Leidos' Angus Mathie shares his lessons from a lifetime of leadership
With a family history of military service that goes back hundreds of years, Angus Mathie always knew he wanted to join the army. But it wasn't the prospect of foreign travel or access to cutting-edge equipment that compelled him to join up. For Mathie, it's always been about people. As the Business Development Lead for Leidos UK Defence and Logistics Programme, he explains,
“I wanted to be in charge of people, that’s why I applied for Sandhurst officer training straight out of school. When I started, I wasn't very mature and I wasn't very good at it. But as a young officer, you're surrounded by experienced NCOs who are there to teach you and to stop you from making too many mistakes."
That was Mathie's first leadership lesson: trust the people below you. Though, as he recognises, it's something that becomes more difficult as you start to gain more experience and begin to form your own opinions about how things should be done.

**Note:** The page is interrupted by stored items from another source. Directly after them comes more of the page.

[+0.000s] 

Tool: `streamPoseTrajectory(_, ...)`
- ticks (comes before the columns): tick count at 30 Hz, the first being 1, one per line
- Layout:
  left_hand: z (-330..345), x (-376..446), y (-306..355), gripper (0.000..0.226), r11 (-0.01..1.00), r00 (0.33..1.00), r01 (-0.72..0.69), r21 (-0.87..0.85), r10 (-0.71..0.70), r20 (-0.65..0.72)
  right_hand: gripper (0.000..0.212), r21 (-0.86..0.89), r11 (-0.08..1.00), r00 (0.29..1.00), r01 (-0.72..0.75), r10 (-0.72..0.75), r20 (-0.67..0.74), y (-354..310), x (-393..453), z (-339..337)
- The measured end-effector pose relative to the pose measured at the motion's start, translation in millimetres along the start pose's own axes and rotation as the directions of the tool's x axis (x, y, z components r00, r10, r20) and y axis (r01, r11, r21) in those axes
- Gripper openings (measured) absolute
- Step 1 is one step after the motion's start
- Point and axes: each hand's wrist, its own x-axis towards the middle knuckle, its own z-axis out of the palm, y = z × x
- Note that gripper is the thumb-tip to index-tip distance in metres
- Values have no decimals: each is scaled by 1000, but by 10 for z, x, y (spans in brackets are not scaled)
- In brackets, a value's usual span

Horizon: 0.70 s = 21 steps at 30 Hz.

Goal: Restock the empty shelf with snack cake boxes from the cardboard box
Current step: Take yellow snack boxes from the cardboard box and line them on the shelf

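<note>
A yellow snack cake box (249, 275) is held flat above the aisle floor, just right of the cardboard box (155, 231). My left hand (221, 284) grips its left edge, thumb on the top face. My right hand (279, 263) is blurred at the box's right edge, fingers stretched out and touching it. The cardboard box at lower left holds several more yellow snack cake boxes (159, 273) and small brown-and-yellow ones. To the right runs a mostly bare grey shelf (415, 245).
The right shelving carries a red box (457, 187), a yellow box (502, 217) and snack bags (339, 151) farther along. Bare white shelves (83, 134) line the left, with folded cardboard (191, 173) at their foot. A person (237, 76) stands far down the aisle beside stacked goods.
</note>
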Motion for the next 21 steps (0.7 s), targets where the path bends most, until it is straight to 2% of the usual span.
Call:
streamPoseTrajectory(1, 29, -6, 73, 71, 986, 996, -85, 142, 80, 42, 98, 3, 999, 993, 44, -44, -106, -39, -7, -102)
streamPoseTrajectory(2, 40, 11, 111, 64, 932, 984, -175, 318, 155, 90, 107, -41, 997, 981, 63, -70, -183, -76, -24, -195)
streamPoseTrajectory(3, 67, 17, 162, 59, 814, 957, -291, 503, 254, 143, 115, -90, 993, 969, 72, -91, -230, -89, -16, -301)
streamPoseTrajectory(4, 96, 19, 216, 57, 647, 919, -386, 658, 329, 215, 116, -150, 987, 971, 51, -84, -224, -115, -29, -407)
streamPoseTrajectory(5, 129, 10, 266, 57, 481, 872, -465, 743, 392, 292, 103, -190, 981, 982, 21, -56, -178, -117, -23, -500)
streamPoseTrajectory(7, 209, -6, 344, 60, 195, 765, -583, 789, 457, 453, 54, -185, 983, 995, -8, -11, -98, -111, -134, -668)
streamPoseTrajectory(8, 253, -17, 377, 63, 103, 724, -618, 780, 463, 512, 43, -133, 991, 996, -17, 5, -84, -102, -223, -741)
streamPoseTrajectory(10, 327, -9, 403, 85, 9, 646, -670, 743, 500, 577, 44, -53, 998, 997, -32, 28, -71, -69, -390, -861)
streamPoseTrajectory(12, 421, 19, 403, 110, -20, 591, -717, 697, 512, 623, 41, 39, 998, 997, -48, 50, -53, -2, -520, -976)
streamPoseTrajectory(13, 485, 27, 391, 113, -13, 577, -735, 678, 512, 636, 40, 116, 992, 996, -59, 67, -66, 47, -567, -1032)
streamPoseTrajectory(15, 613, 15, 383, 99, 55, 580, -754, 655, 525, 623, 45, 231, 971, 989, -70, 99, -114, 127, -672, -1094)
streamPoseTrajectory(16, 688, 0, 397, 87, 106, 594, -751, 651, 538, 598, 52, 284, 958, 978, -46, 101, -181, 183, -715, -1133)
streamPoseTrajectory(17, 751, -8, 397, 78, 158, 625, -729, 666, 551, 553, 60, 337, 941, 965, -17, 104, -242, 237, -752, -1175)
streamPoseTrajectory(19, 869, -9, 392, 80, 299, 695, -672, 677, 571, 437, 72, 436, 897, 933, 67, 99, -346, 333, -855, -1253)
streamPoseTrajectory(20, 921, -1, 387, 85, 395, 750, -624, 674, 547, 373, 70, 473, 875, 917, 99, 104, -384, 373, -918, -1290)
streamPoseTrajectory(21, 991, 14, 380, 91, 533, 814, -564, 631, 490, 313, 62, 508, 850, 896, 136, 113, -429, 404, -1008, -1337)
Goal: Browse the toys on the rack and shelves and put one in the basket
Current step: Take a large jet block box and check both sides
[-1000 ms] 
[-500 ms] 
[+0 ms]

It can be hard to take your hands off the wheel, but I've tried to live by the belief that if you give people responsibility, they generally repay you. If you sit on top of them constantly course correcting what they're doing, well, it's a bit like watching a clerk while they're typing – it just doesn't work. You're better off telling people what you want and then letting them get on with it.
Angus Mathie
Business Development Lead, Leidos UK
That was a lesson that stood Mathie in good stead when, in 2009, he became commander of Camp Bastion, the UK's largest overseas military camp since the Second World War, taking responsibility for all 35,000 people who worked there.
“I remember when we had a visit from the British Ambassador to Afghanistan, and he asked what management training I had for the job," Mathie says. “I just told him that through thirty-odd years of experience in the army, you learn to organise things such that your chain of command takes care of things for you. That works well in the military because there's a common cause and everybody is working towards the same aim."
When Mathie reached the end of his 37 years of service, he felt a moral imperative to continue working towards the UK armed forces' success. Leidos' large veteran employee base and its management of the Ministry of Defence's Logistics Commodities and Services Transformation Programme made the company the perfect fit. Now, as business development lead for defence logistics, Mathie can continue supporting his military family, either as his customers or as his new colleagues.
He's learnt that while the civilian world calls for a slightly different management style, compared to a highly-disciplined military hierarchy, many of the same lessons carry over between the two domains. But when it comes to the lessons civilian leaders can learn from their military counterparts, Mathie points not to increasing discipline among those working for them but rather to the need for civilian managers to develop more empathy in themselves.
“When talking about the military, everyone fixates on aircraft carriers and jets and tanks, but when you serve, you quickly realise that it's all about the people who operate them," Mathie explains. “People are a rare commodity and you need to look after them. If you're not able to talk to them and respond to their needs, then you're not going to get very far."
He points to how impressed he was when, at the height of the COVID-19 lockdown, Leidos intelligence group president, Roy Stevens, took time out of a busy schedule just to sit down for half an hour with him and to discuss how he was doing.
“Most people would like nothing more than for you to come over to their desk and actually have a personal conversation with them for five minutes," Mathie says. “If you can genuinely care about people need, make time to tell them when they're doing a good job, and are clear what your expectations are of them, then I think there you can be very successful with that more personal style of leadership."